🔴 Issue — noindex not visible to Wave 1

This page has no <meta name="robots"> tag in its raw HTML. The noindex directive is injected by JavaScript after the page loads. Check view-source — you will not find a noindex tag. Open browser DevTools → Elements → <head> and you will see it injected after JS runs. To verify, open Command Prompt (Windows) or Terminal (Mac) and run: curl -L https://sallymills.com/indexing/noindex-javascript/ | grep noindex — the response contains no noindex directive. (Windows: replace | grep noindex with | findstr noindex.)

What this demonstrates

This page intentionally omits a <meta name="robots" content="noindex"> tag from its raw HTML. Instead, the noindex directive is injected into the <head> by a DOMContentLoaded JavaScript handler. The intent is to noindex this page — but the directive isn't present when Googlebot fetches the raw HTML on Wave 1.

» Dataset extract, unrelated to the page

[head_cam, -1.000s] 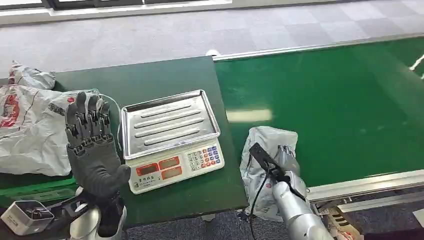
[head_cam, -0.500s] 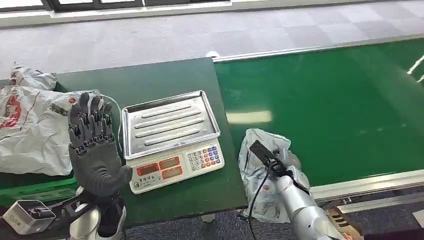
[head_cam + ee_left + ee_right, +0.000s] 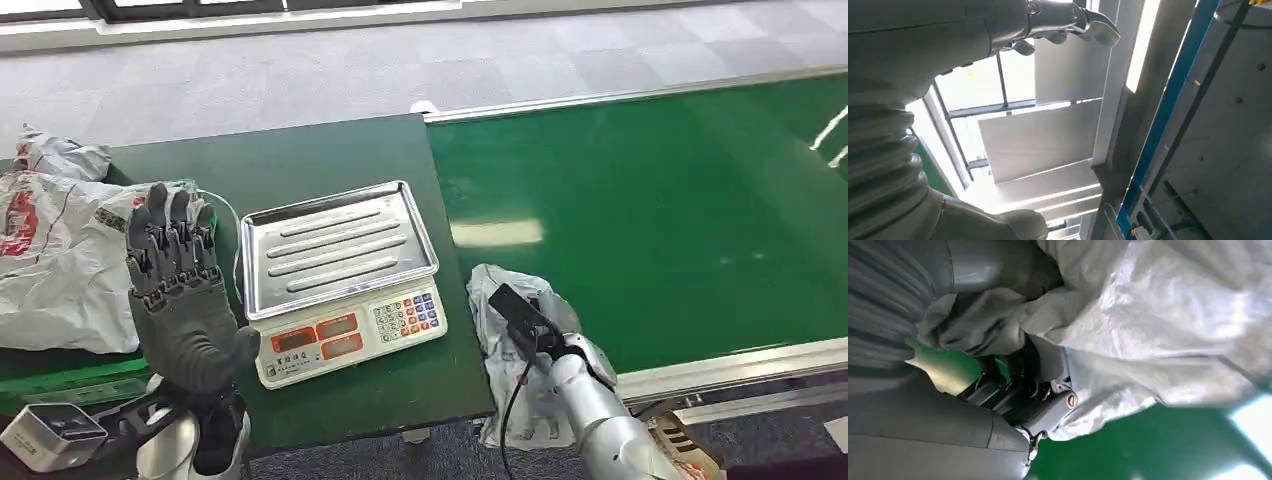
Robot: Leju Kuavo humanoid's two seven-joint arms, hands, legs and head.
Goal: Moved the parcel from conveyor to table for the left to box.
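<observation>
Two green surfaces: table point(image 3: 330, 150), conveyor point(image 3: 650, 190); grey carpet point(image 3: 300, 70).

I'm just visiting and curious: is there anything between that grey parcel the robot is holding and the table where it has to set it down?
The right hand grips the parcel at the conveyor's near edge, right beside the table. The scale takes up the nearest part of the table, so it stands on that path. Bare tabletop shows in front of it and behind it.
</observation>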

This is the same pattern as the JavaScript SEO: noindex Loaded via JavaScript demo — the same failure mode shown from an indexing-controls perspective rather than a rendering perspective.

Why it matters

A developer or marketer wants to noindex a page. They add a noindex tag via Google Tag Manager, a JavaScript CMS hook, or a client-side component. In the browser it looks correct — inspect the <head> in DevTools and the tag is there. A quick browser check gives the impression the directive is working.

But Googlebot's Wave 1 crawl sees no noindex directive. The raw HTML has none. Wave 1 may queue this page for indexing before Wave 2 runs the JavaScript and sees the noindex. Once a page is in the index, it takes additional crawl cycles to remove it — and the window for accidental indexation can be hours to days.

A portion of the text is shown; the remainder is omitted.